Nicola Crosetto e Magda Bienko – rispettivamente Senior Manager e Group Leader del Genomics Centre di Human Technopole – hanno integrato la metodica FISH con il trasferimento di energia di risonanza di fluorescenza (FRET) per sviluppare una nuova tecnica basata sulla microscopia – FRET-FISH – in grado di misurare la compattazione della cromatina in corrispondenza di loci genici discreti in singole cellule. Questo lavoro è stato pubblicato su Nature Communications. La FRET è una tecnica che si basa sul trasferimento di energia tra un donatore e un accettore eccitati dalla luce ed è stata ampiamente utilizzata per studiare le interazioni proteina-proteina e proteina-DNA, nonché i cambiamenti conformazionali di proteine e acidi nucleici. Poiché il trasferimento di energia è inversamente proporzionale alla distanza tra donatore e accettore, una bassa efficienza FRET è indicativa di una coppia donatore-accettore fisicamente distante.

Crosetto e Bienko hanno progettato sonde FISH a DNA contenenti coloranti FRET donatori e accettori, che mirano a sequenze di DNA prossimali. Le hanno testate in cellule leucemiche umane fissate e hanno utilizzato i segnali (visibili come punti luminosi al microscopio a fluorescenza) FRET-FISH per valutare la compattazione della cromatina, con punteggi FRET-FISH alti e bassi che indicano rispettivamente compattazione e rilassamento della cromatina.

“Le misurazioni FRET sono notoriamente impegnative in cellule fissate e la combinazione di FRET e DNA FISH non è mai stata descritta prima“, afferma Nicola Crosetto.

I ricercatori hanno ottimizzato il design delle sonde FRET-FISH per il gene Ogt, situato sul cromosoma X, nei fibroblasti embrionali di topo. Per valutare la riproducibilità della FRET-FISH e convalidare la tecnica, i ricercatori hanno progettato sonde contro sei geni del cromosoma X del topo: tre geni inattivati costitutivamente e tre che sfuggono frequentemente all’inattivazione del cromosoma X. Le analisi FRET-FISH hanno rivelato che questi sei loci si trovavano effettivamente in due stati di compattazione distinti, correlati al loro stato di attivazione. Infine, hanno dimostrato che la FRET-FISH è in grado di rilevare i cambiamenti globali indotti da farmaci che modificano lo stato di condensazione della cromatina nucleare ovvero cambiamenti dello stato di condensazione della cromatina durante le fasi del ciclo cellulare o l’invecchiamento cellulare.

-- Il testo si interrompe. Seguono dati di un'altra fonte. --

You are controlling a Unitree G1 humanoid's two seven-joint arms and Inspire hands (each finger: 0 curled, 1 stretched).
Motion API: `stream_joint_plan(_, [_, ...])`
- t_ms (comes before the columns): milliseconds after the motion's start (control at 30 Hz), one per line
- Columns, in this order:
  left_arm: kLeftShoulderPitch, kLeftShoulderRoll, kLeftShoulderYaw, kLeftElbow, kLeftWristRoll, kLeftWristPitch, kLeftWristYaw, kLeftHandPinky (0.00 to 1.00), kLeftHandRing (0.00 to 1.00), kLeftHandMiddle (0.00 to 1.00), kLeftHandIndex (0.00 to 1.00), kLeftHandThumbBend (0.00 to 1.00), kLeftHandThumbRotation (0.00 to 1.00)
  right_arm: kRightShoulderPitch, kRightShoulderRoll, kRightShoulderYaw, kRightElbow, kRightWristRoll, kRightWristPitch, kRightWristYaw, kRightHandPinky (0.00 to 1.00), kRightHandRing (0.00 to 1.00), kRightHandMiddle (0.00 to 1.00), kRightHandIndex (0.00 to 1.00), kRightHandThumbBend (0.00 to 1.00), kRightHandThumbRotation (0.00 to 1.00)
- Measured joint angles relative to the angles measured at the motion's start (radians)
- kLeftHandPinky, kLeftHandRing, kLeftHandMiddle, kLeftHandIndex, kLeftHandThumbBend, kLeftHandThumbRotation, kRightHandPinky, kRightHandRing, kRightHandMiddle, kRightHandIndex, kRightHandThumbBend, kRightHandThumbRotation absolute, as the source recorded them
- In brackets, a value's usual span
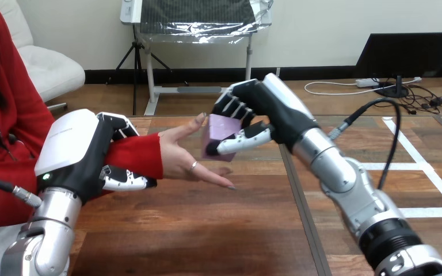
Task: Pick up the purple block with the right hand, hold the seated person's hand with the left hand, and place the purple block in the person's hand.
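The left hand (86, 158) curls round the person's red-sleeved wrist; that grip should be steady. The person's hand (187, 155) lies open above the counter (207, 230). Just right of it, the purple block (218, 131) sits pinched in the right hand (265, 109): it should settle onto the palm before any release.

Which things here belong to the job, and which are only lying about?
Belong to the job: purple block in the right hand; person's hand, open; left hand round the person's wrist.
Lying about: white tape lines on the wooden table.
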Motion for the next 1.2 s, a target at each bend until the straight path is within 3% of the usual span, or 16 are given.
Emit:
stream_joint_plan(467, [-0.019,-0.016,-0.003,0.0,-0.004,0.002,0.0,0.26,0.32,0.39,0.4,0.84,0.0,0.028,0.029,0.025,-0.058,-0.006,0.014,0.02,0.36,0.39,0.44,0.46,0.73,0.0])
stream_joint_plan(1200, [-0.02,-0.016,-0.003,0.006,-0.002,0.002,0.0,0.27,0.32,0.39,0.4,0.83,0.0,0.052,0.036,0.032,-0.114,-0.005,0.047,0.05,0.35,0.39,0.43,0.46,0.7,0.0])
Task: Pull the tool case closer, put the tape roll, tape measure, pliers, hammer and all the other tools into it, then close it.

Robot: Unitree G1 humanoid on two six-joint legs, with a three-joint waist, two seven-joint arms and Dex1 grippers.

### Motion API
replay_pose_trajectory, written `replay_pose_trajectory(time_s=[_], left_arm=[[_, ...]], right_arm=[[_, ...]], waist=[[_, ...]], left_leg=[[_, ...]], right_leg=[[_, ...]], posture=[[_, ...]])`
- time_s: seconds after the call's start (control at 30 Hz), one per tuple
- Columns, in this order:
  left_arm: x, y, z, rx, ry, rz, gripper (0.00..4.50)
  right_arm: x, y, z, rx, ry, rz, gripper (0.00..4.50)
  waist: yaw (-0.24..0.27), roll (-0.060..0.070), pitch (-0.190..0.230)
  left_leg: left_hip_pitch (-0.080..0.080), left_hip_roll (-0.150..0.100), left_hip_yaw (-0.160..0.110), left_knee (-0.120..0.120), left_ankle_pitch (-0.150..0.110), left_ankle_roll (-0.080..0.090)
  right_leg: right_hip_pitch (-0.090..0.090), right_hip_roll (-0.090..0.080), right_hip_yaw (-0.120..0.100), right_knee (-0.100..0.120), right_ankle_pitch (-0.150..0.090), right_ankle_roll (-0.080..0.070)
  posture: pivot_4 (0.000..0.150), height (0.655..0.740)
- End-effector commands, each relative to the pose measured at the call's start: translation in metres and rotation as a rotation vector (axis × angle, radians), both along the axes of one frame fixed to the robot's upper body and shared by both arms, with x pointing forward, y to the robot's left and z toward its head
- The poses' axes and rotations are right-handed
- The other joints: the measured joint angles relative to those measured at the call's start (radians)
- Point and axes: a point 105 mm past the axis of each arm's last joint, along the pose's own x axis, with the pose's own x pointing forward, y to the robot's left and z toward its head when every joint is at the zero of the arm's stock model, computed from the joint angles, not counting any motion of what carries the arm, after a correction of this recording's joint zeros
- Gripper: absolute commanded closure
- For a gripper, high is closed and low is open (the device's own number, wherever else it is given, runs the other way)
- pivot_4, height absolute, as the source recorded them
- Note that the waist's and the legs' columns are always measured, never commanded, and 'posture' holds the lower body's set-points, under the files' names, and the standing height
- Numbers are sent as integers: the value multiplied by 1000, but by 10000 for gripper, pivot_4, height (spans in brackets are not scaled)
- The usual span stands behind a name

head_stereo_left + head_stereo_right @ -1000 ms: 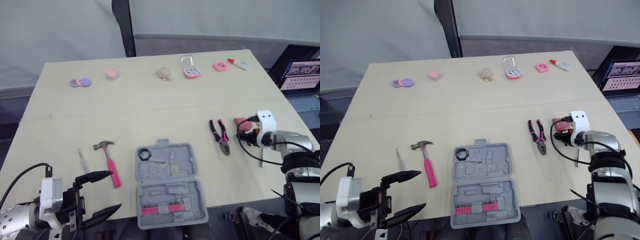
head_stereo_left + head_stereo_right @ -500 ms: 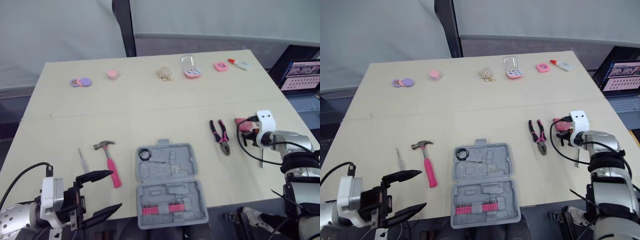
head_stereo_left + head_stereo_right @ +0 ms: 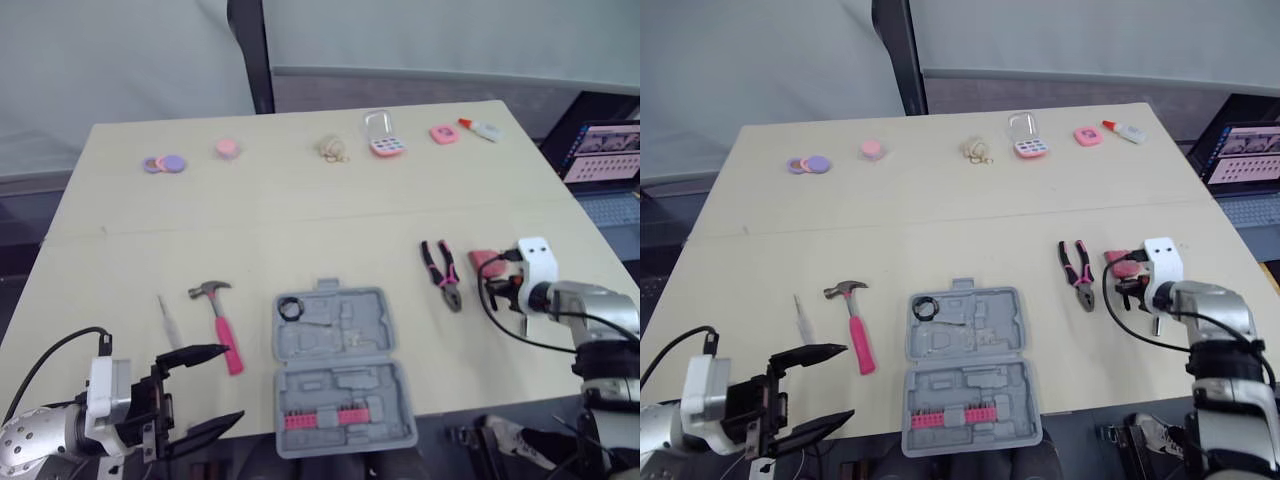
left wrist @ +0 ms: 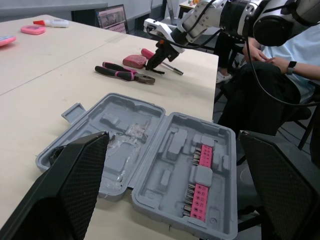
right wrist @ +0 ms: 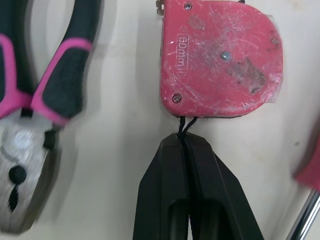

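The grey tool case [image 3: 345, 335] lies open and flat at the middle of the table's [image 3: 300, 220] front edge, with its lower half reaching that edge. A black tape roll [image 3: 289, 308] sits in the far left corner of its upper half, and a pink row of bits [image 3: 322, 418] lies in the lower half.

The pink-handled hammer [image 3: 220, 320] lies just left of the case. A small screwdriver [image 3: 165, 318] lies farther left, apart from the hammer. The pliers [image 3: 442, 272] lie to the right of the case, with their jaws towards the front edge.

Near the table's right edge lies the red tape measure [image 5: 220, 57]. The right gripper [image 5: 185, 142] is at its near side, fingers pressed together and pinching the tape measure's thin black cord [image 5: 181, 125]. A second screwdriver [image 4: 167, 64], with a pink handle, lies just beside that gripper on the right-edge side.

The left gripper [image 3: 235, 382] hovers at the front edge near the left corner with its fingers spread wide, holding nothing.
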Motion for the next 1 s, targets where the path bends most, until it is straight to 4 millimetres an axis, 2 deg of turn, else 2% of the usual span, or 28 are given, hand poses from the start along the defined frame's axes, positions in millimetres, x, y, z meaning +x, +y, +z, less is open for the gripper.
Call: replay_pose_trajectory(time_s=[0.03,0.4,1.0], left_arm=[[0,-1,2,5,-17,-24,0],[9,-7,5,2,-10,-73,0],[15,-12,3,-11,0,-117,0]], right_arm=[[-17,2,-8,12,45,-31,44188],[-64,32,-18,53,103,-21,44188],[-111,67,-24,95,182,29,44188]], waist=[[0,0,0],[0,-1,0],[1,-1,-1]], left_leg=[[0,0,0,0,0,0],[0,0,-1,-1,0,0],[1,0,-3,-1,0,0]], right_leg=[[0,0,0,0,0,0],[-1,0,0,0,0,0],[-1,0,1,1,0,0]], posture=[[1500,7400],[1500,7400],[1500,7400]])
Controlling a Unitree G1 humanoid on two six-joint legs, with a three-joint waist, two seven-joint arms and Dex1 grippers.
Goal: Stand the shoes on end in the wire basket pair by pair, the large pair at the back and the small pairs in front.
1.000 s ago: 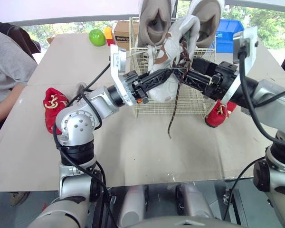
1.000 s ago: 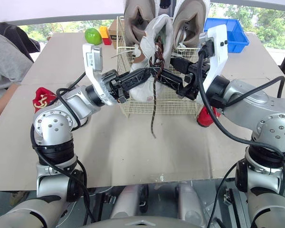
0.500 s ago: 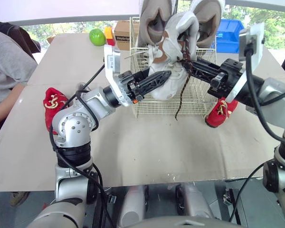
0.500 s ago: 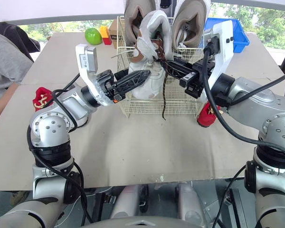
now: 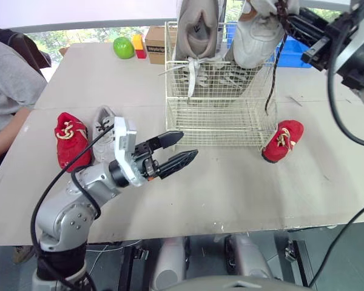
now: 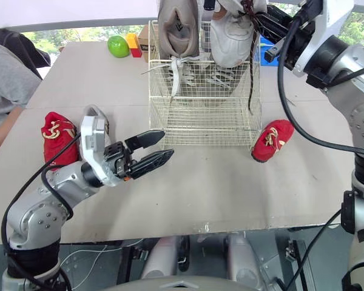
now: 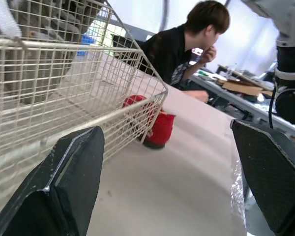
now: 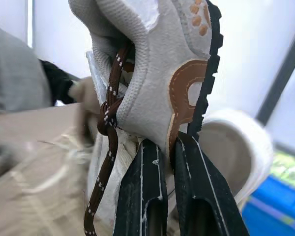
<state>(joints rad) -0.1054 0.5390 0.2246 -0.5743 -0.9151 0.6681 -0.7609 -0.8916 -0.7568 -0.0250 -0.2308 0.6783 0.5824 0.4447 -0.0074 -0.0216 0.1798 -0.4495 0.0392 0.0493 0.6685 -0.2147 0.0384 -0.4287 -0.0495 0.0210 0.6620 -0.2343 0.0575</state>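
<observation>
Across the lower and middle frame of the left eye view lies the table (image 5: 230,194), on which I read every other element. At upper centre stands the wire basket (image 5: 221,115), with its front half bare. At the left edge, a person in a grey sleeve (image 5: 6,91) sits at the table. A large grey shoe (image 5: 197,27) stands on end in the back left of the basket, its white laces hanging inside. To its right, at the top of the frame, a white shoe (image 5: 255,36) hangs over the basket's back right part. I cannot tell whether it touches the wire. Its brown lace (image 5: 272,85) trails down the basket's right side. The right gripper (image 8: 168,142) is clenched on this shoe's heel, one finger on either side of the heel edge, and the right wrist view shows another pale shoe (image 8: 241,142) just behind. The left gripper (image 5: 188,144) hovers low over the table, in front of the basket's left corner, with its fingers spread and nothing between them. A red shoe (image 5: 70,139) lies at mid left, and a small grey shoe (image 5: 103,130) lies just beside it. A second red shoe (image 5: 282,140) lies near the basket's front right corner. At the far edge sit a blue bin (image 5: 294,51), a cardboard box (image 5: 155,42) and a green apple (image 5: 124,47).
</observation>
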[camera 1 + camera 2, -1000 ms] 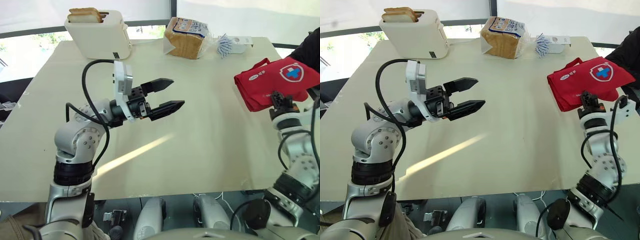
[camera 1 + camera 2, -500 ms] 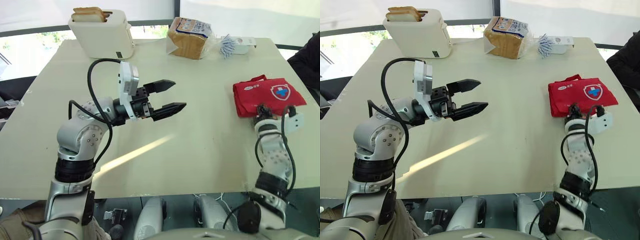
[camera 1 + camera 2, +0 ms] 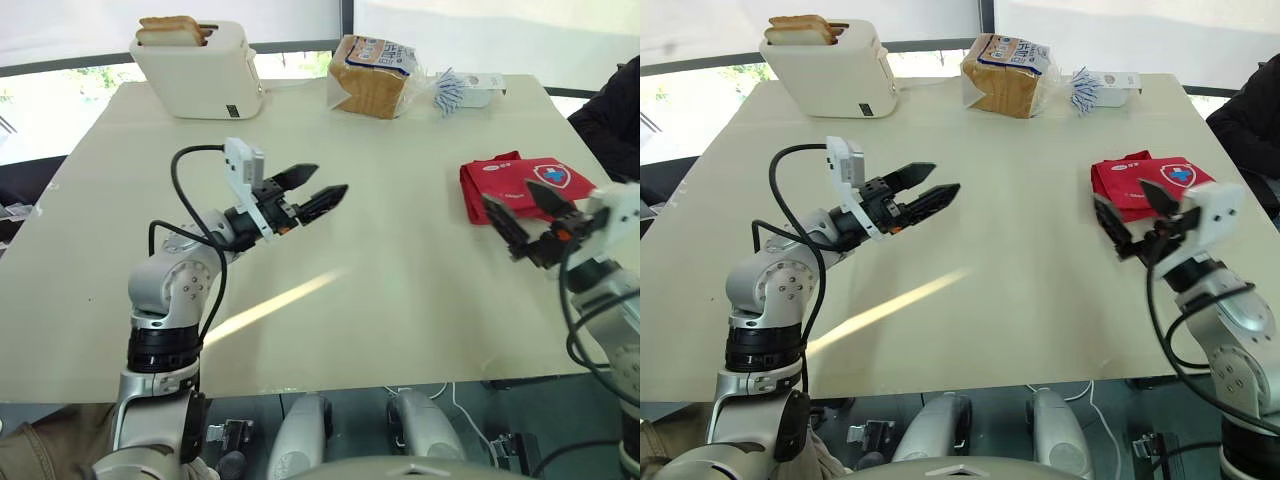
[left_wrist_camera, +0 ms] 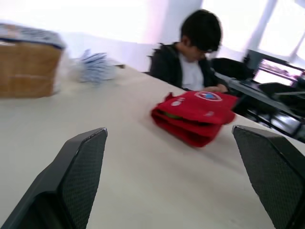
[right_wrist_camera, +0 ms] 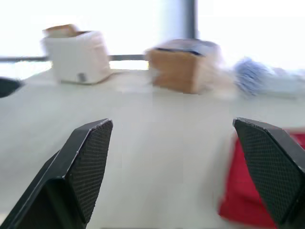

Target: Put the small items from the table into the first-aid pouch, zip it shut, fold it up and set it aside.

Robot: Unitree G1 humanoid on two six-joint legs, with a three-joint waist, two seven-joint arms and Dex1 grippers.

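Since right gripper point(image 3: 510, 195) released the pouch point(image 3: 555, 173), jaws spread | left gripper point(image 3: 330, 178) likewise parted

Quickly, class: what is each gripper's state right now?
Left gripper: open, empty, over the table.
Right gripper: open, empty, by the red pouch.

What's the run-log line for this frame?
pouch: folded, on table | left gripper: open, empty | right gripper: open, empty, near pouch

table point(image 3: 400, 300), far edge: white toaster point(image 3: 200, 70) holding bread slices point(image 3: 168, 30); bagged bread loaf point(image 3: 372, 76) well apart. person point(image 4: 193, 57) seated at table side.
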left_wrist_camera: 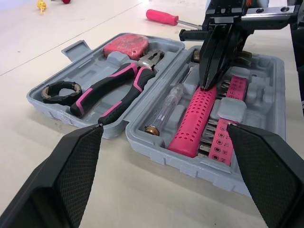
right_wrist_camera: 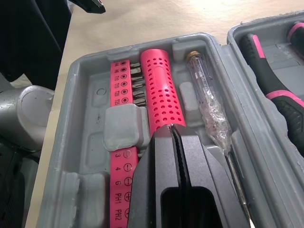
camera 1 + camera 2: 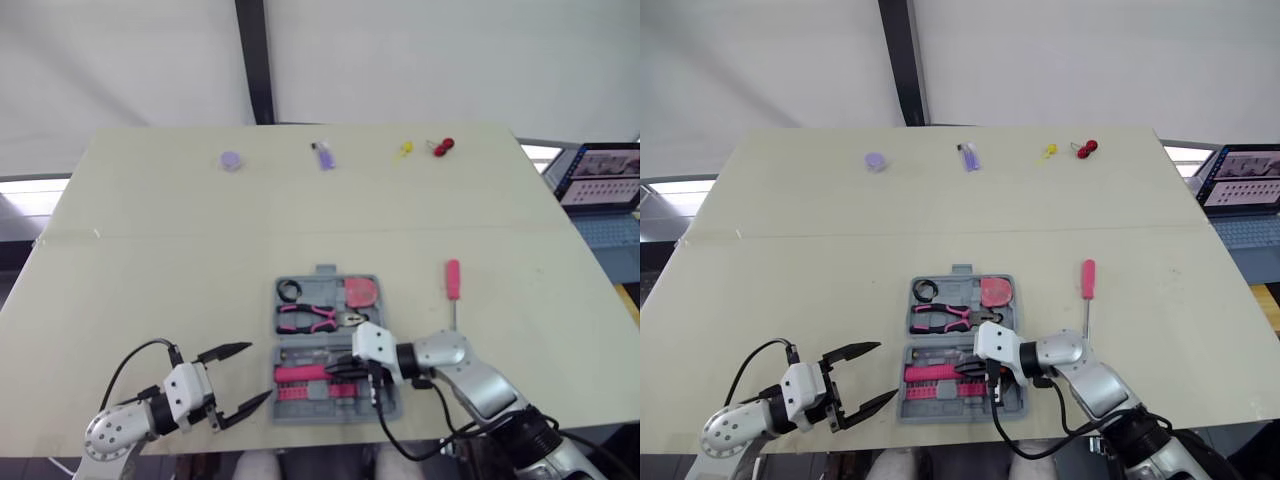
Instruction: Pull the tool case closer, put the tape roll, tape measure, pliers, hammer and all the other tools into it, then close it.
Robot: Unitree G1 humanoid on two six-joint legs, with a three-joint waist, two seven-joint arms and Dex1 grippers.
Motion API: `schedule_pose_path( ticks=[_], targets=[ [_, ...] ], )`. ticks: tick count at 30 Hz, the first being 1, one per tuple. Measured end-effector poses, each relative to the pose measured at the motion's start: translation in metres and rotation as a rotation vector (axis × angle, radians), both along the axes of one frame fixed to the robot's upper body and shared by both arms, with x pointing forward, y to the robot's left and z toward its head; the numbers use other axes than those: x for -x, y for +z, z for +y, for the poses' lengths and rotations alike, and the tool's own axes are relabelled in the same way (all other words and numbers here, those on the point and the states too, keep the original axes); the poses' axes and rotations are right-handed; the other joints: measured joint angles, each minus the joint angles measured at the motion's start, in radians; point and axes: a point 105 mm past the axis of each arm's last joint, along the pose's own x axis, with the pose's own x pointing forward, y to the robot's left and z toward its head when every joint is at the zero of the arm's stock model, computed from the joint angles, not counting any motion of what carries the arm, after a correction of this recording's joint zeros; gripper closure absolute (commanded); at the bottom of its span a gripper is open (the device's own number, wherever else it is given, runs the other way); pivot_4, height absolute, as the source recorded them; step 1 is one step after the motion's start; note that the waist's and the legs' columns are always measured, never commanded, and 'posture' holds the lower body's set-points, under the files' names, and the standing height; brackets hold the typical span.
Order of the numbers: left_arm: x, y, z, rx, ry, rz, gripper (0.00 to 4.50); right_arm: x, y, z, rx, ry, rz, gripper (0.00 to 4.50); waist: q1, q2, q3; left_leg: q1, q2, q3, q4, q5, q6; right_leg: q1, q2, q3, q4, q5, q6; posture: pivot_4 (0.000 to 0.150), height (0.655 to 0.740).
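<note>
The open tool case (image 1: 278, 95) lies on the table (image 3: 150, 250) near its front edge. The left gripper (image 3: 258, 370) hangs beside it, claw wide apart. The right gripper (image 1: 205, 85), claw pressed together, touches the pink handle (image 1: 192, 118) inside. A screwdriver (image 3: 453, 285) lies outside, to the right.

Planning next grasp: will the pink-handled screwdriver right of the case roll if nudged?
Likely rolls: the screwdriver has a round handle and lies free on the flat table. Probably stiff and light; its thin shaft looks metal.
</note>
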Motion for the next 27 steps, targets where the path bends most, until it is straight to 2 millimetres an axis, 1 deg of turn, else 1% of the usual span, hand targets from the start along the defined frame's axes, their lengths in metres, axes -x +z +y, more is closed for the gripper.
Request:
schedule_pose_path(
  ticks=[2,5,10,12,15,16,17,18,20,21,22,23,24,25,26,27],
  targets=[
    [-0.001,0.0,0.0,0.0,0.0,0.002,0.0,0.0,-0.002,0.001,-0.001,0.001,0.004,4.45,0.0,0.0,-0.003,0.002,0.0,0.0,-0.001,0.0,0.0,0.002,0.0,0.0,0.0,0.0,0.0,0.15,0.74],
    [-0.001,0.001,0.0,0.001,-0.001,-0.001,0.0,-0.001,-0.004,0.001,0.002,0.001,0.013,4.45,-0.001,0.0,-0.004,0.012,0.0,0.0,-0.005,0.0,0.0,0.012,0.0,0.0,-0.004,0.0,0.0,0.15,0.74],
    [-0.003,0.0,-0.001,0.002,-0.001,0.012,0.0,-0.001,-0.004,-0.001,-0.021,-0.021,0.03,4.45,-0.001,0.0,-0.009,0.012,0.001,0.0,-0.004,0.0,0.0,0.012,0.001,0.0,-0.004,0.0,0.0,0.15,0.74],
    [-0.003,-0.001,-0.002,0.009,0.0,0.04,0.0,-0.003,0.0,-0.004,-0.053,-0.054,0.054,4.45,0.0,0.003,-0.007,0.01,0.001,0.0,-0.004,-0.001,0.0,0.011,0.001,0.0,-0.005,0.0,0.0,0.15,0.74],
    [-0.004,0.004,-0.007,0.015,-0.017,0.076,0.0,-0.004,0.01,-0.011,-0.062,-0.104,0.113,4.45,0.006,0.008,0.0,0.006,0.0,0.0,-0.001,-0.001,0.0,0.009,0.0,0.0,-0.004,0.0,0.0,0.15,0.74],
    [-0.007,0.008,-0.009,0.008,-0.021,0.082,0.0,-0.006,0.019,-0.016,-0.079,-0.131,0.138,4.45,0.007,0.01,0.004,0.004,0.0,-0.001,0.0,-0.001,0.0,0.007,0.0,0.0,-0.003,0.0,0.0,0.15,0.74],
    [-0.011,0.012,-0.011,0.006,-0.017,0.085,0.0,-0.009,0.034,-0.02,-0.106,-0.151,0.143,4.45,0.008,0.011,0.007,0.0,0.0,-0.001,0.002,-0.001,0.0,0.003,0.0,0.0,-0.001,0.001,0.0,0.15,0.74],
    [-0.017,0.018,-0.013,0.01,-0.011,0.083,0.0,-0.013,0.053,-0.024,-0.14,-0.17,0.127,4.22,0.007,0.011,0.008,-0.005,0.001,-0.001,0.004,-0.001,0.0,-0.002,0.0,0.0,0.001,0.001,-0.001,0.15,0.74],
    [-0.03,0.03,-0.015,0.03,0.017,0.081,0.0,-0.022,0.088,-0.039,-0.189,-0.219,0.081,3.61,0.008,0.011,0.009,-0.006,0.001,-0.001,0.003,-0.001,0.0,-0.003,0.0,0.0,0.001,0.001,-0.001,0.15,0.74],
    [-0.035,0.035,-0.012,0.041,0.039,0.08,0.0,-0.025,0.099,-0.05,-0.198,-0.254,0.064,3.17,0.007,0.009,0.009,-0.005,0.001,-0.001,0.002,-0.001,0.0,-0.003,0.0,0.0,0.0,0.001,-0.001,0.15,0.74],
    [-0.039,0.038,-0.008,0.049,0.064,0.088,0.0,-0.027,0.103,-0.059,-0.199,-0.288,0.062,2.73,0.007,0.008,0.009,-0.005,0.0,-0.001,0.001,-0.001,0.0,-0.003,0.001,0.0,-0.001,0.001,-0.001,0.15,0.74],
    [-0.043,0.04,-0.003,0.053,0.091,0.098,0.0,-0.027,0.104,-0.069,-0.201,-0.327,0.074,2.13,0.006,0.007,0.01,-0.005,0.0,-0.001,0.0,-0.001,0.0,-0.003,0.001,0.0,-0.001,0.001,-0.001,0.15,0.74],
    [-0.048,0.043,0.004,0.047,0.117,0.097,0.0,-0.025,0.099,-0.083,-0.198,-0.381,0.094,1.63,0.008,0.004,0.011,-0.005,0.0,-0.001,-0.001,-0.001,0.0,-0.003,0.001,-0.001,-0.002,0.001,-0.001,0.15,0.74],
    [-0.053,0.045,0.016,0.03,0.156,0.093,0.0,-0.025,0.092,-0.098,-0.193,-0.447,0.121,1.16,0.009,0.003,0.012,-0.005,0.0,-0.001,-0.001,-0.001,0.0,-0.004,0.001,-0.001,-0.002,0.001,-0.001,0.15,0.74],
    [-0.061,0.049,0.039,0.008,0.242,0.087,0.0,-0.025,0.083,-0.124,-0.187,-0.559,0.146,0.52,0.012,0.002,0.013,-0.005,0.0,0.001,-0.001,-0.001,0.0,-0.004,0.0,-0.001,-0.002,0.001,-0.001,0.15,0.74],
    [-0.064,0.051,0.055,-0.005,0.302,0.082,0.0,-0.025,0.08,-0.14,-0.177,-0.625,0.152,0.06,0.012,0.002,0.014,-0.005,0.0,0.001,-0.001,-0.001,0.0,-0.004,0.0,0.0,-0.003,0.001,0.0,0.15,0.74]
  ],
)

In sintesi, Crosetto e Bienko presentano un saggio versatile per sondare la compattazione della cromatina in loci discreti in singole cellule. Questa tecnica apre la strada a un’esplorazione più dettagliata di diversi aspetti strutturali dell’organizzazione del genoma:

“Oltre a studiare la compattazione locale della cromatina, pensiamo che la FRET-FISH possa essere applicata anche per studiare i contatti tra sequenze regolatrici del genoma, come i promotori e gli enhancer, ma anche l’organizzazione dei loop cromatinici in singole cellule, senza dover ricorrere a tecniche di microscopia più sofisticate. Inoltre, il design delle sonde FRET-FISH può essere adattato per rilevare le interazioni tra DNA e RNA e RNA con RNA in singole cellule“, afferma Magda Bienko, suggerendo così che la FRET-FISH potrebbe presto diventare uno strumento chiave per gli scienziati che studiano l’organizzazione del genoma.